WWWI
- Baxter, Minnesota; United States;
- Broadcast area: Brainerd, Minnesota
- Frequency: 1270 kHz
- Branding: Talk 100

Programming
- Format: Talk

Ownership
- Owner: Jimmy D. Birkemeyer; (R & J Broadcasting, Inc.);
- Sister stations: KFGI; KKIN; KKIN-FM; KLKS; WWWI-FM;

History
- First air date: August 29, 1987
- Former call signs: WJJY (1986–1994)

Technical information
- Licensing authority: FCC
- Facility ID: 67359
- Class: D
- Power: 5,000 watts day; 45 watts night;
- Translator: 96.3 W242DB (Baxter)

Links
- Public license information: Public file; LMS;
- Website: rjbroadcasting.com/kkin-kfgi-wwwi-klks/

= WWWI (AM) =

WWWI (1270 kHz) is an AM radio station in Baxter/Brainerd, Minnesota airing a talk format and simulcasting KLKS (100.1 FM).
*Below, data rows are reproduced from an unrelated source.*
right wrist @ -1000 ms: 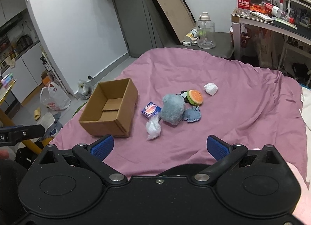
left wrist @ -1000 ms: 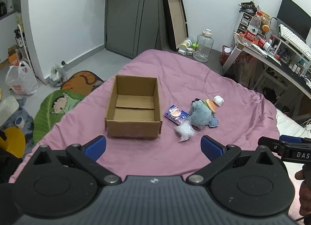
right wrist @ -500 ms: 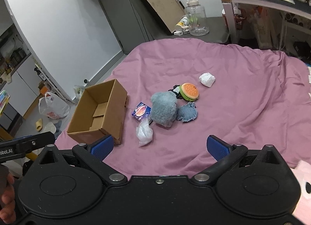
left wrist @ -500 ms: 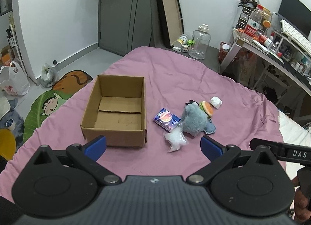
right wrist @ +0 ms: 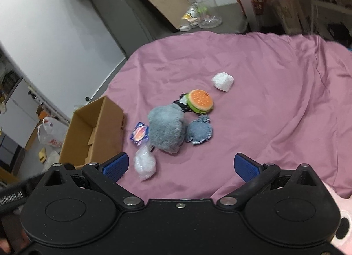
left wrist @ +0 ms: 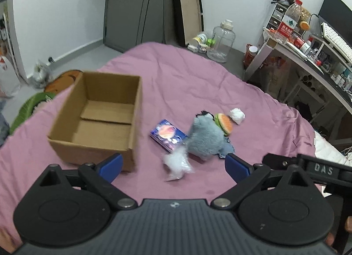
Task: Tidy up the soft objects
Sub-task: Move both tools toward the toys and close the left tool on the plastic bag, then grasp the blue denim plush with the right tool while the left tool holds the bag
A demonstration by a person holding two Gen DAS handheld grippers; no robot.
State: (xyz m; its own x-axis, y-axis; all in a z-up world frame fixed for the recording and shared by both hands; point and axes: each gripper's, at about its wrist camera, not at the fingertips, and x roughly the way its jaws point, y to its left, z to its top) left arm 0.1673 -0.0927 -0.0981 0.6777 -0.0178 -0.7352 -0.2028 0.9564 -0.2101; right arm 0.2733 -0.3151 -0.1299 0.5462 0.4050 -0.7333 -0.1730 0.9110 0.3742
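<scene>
2 grippers (left wrist: 173,164) (right wrist: 180,166) spread above bedspread (right wrist: 275,92)

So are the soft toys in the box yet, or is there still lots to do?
Nothing is put away yet: the cardboard box is empty. Both the left gripper and the right gripper are open and hold nothing. Left on the pink bedspread: the grey plush, burger toy, denim pouch, clear stuffing bag, white wad and blue packet.

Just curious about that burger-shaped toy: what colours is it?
The burger toy has an orange speckled top over a green layer, clearest in the right wrist view.
</scene>
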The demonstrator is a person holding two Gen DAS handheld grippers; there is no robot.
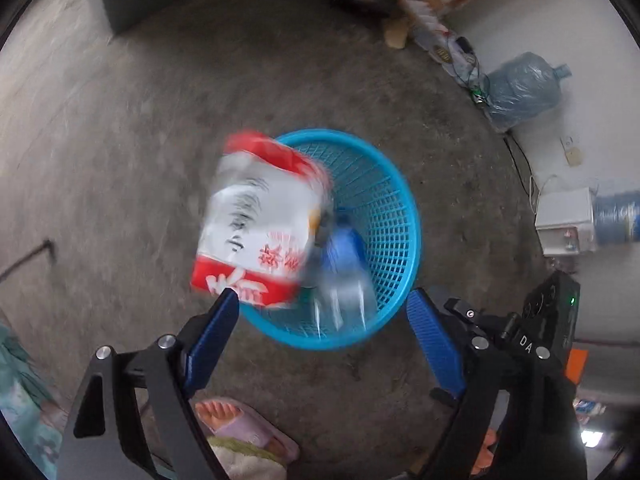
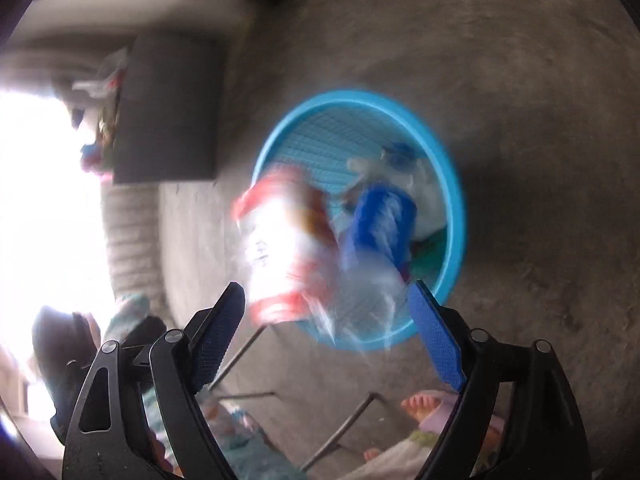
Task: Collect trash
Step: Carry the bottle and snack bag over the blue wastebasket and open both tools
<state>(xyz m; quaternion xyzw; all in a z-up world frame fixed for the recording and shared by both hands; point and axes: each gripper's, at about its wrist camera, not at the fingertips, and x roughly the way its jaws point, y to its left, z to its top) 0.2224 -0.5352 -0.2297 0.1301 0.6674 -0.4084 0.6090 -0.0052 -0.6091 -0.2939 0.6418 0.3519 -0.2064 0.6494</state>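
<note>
A red-and-white snack bag is blurred in mid-air over the left rim of the blue mesh basket, free of any finger. A clear plastic bottle with a blue label is blurred over the basket's near side. My left gripper is open and empty just above them. In the right wrist view the same bag and bottle blur over the basket. My right gripper is open and empty. Other crumpled trash lies inside the basket.
The basket stands on a bare concrete floor. A large water jug and a white box sit by the right wall. A dark box stands to the left. The person's sandalled feet are below the grippers.
</note>
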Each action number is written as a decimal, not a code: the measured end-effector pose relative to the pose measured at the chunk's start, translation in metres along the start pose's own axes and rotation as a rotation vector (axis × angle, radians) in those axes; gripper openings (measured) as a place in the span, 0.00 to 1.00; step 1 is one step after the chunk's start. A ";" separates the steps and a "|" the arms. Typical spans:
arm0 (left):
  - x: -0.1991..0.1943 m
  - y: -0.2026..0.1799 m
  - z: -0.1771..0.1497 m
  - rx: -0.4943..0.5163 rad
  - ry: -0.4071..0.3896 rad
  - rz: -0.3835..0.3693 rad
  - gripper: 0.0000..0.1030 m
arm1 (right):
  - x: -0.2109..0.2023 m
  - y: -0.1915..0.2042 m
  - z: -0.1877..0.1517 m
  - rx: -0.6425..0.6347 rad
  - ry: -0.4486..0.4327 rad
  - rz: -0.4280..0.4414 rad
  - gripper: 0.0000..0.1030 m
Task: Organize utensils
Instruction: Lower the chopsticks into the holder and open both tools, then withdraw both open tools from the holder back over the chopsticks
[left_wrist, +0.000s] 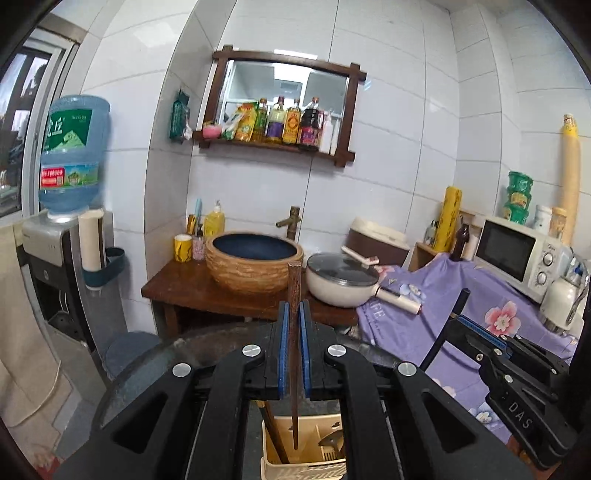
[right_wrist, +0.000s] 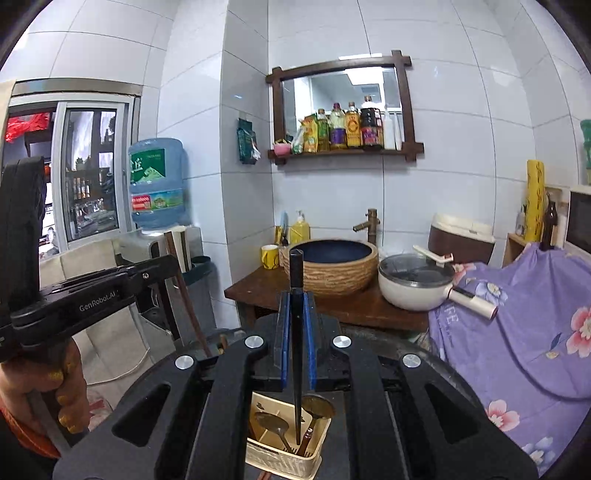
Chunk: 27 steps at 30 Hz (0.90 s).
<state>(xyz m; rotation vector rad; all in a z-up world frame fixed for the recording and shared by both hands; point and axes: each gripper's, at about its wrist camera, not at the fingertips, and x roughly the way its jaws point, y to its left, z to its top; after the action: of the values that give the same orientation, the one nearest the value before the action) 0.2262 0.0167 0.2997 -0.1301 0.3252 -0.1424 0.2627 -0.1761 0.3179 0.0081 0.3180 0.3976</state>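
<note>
My left gripper is shut on a brown wooden chopstick that hangs upright, its tip just above a cream slotted utensil basket. My right gripper is shut on a black chopstick, also upright, with its tip over the same basket. Spoons, a fork and brown chopsticks stand in the basket. Each view catches the other tool: the right gripper with its black chopstick, and the left gripper with its brown chopstick, held by a person's hand.
The basket stands on a dark round table. Behind are a wooden counter with a woven basin and a white lidded pot. A purple floral cloth and microwave lie right, a water dispenser left.
</note>
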 end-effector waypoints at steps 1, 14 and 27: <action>0.005 0.002 -0.006 -0.002 0.016 0.002 0.06 | 0.008 -0.002 -0.010 0.006 0.022 -0.001 0.08; 0.049 0.021 -0.080 -0.032 0.177 0.000 0.06 | 0.044 -0.017 -0.071 0.074 0.135 -0.020 0.08; 0.037 0.026 -0.099 -0.029 0.172 -0.012 0.48 | 0.036 -0.028 -0.087 0.094 0.103 -0.069 0.58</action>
<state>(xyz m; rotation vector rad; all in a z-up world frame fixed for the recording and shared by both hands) 0.2312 0.0263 0.1911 -0.1488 0.4978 -0.1614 0.2779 -0.1928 0.2226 0.0681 0.4375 0.3146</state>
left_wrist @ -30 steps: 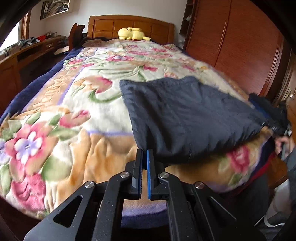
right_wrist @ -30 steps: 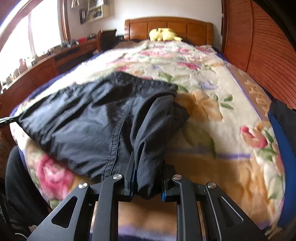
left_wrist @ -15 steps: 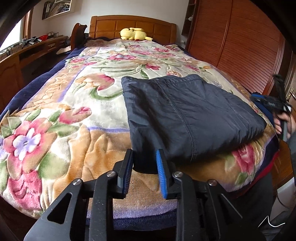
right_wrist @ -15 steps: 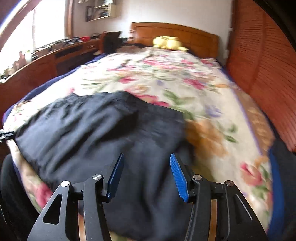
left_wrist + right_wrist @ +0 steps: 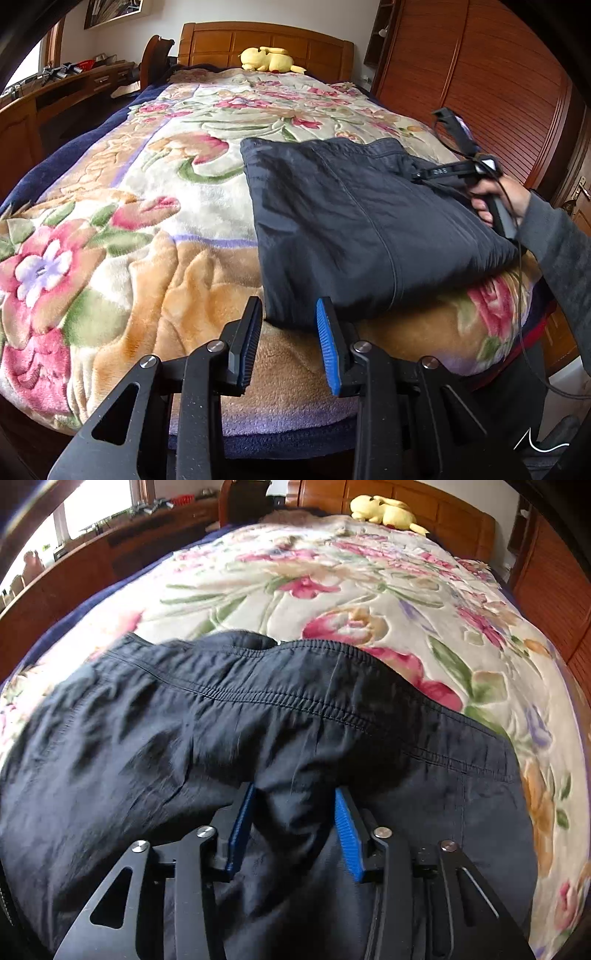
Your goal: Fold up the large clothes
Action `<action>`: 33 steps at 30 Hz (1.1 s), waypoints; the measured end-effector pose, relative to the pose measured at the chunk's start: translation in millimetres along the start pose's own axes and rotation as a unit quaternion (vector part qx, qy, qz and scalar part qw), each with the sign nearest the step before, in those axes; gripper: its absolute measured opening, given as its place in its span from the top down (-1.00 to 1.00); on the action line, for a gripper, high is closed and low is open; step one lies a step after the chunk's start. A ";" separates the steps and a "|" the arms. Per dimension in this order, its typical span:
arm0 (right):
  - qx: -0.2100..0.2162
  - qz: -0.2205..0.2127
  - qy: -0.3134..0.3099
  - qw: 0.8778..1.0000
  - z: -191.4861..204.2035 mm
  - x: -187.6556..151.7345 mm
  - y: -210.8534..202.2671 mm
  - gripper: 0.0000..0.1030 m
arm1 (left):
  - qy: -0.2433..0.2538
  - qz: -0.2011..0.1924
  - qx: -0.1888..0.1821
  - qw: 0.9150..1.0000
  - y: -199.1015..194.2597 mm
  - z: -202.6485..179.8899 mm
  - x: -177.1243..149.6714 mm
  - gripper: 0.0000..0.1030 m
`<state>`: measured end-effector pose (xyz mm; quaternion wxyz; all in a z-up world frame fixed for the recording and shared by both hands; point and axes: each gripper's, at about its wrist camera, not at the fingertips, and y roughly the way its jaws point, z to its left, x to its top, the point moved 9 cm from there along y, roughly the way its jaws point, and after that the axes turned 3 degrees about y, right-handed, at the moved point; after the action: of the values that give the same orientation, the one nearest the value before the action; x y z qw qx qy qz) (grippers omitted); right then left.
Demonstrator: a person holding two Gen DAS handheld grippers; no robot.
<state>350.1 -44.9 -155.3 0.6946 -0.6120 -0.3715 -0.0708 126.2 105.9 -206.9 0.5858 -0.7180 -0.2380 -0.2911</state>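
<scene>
My right gripper (image 5: pixel 291 830) is now pressing onto the dark trousers (image 5: pixel 354 221), jaws apart; my left gripper (image 5: pixel 288 343) is hovering apart too, so I'm judging this fold laid.

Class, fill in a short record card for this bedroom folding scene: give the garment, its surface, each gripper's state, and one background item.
garment: dark folded garment, lying flat near the foot of the bed
surface: floral blanket
left gripper: open, fingers at the garment's near corner
right gripper: open, a bunch of fabric sitting between the fingers
background: yellow plush toy by the wooden headboard
</scene>
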 end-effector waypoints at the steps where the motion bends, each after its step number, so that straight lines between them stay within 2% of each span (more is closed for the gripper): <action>1: 0.000 0.001 0.002 1.000 -0.7 2.5 4.5 0.21 | 0.000 0.002 -0.002 1.000 1.7 -0.5 -0.8 0.39; 8: 0.016 -0.016 0.020 1.000 -6.4 7.4 21.8 0.21 | 0.003 0.002 -0.003 1.000 5.4 -3.9 2.0 0.39; 15: -0.001 -0.042 0.016 0.999 -9.0 -13.7 -22.1 0.18 | 0.007 0.009 0.006 1.000 10.9 -4.9 3.0 0.39; 24: 0.003 -0.054 -0.018 0.998 1.5 -95.8 -84.8 0.12 | 0.006 0.013 0.016 1.000 14.8 -4.6 0.0 0.39; 31: -0.008 -0.067 0.027 0.997 -12.0 -140.1 -116.1 -0.24 | 0.002 0.015 0.016 1.000 17.8 -4.6 -0.5 0.39; 33: -0.001 -0.067 0.040 0.997 -16.8 -147.6 -121.9 -0.25 | 0.002 0.015 0.017 1.000 18.3 -5.0 -0.8 0.39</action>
<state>184.5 -142.0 -146.6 0.7017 -0.5831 -0.3838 -0.1423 137.4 97.3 -219.7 0.6028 -0.7105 -0.2312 -0.2799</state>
Established in 1987 as WJJY, the station is owned by Jimmy D. Birkemeyer's R & J Broadcasting.

On September 16, 2016, Red Rock Radio announced that it would sell WWWI to R & J Broadcasting as part of an eight station deal; the sale was completed on December 21, 2016.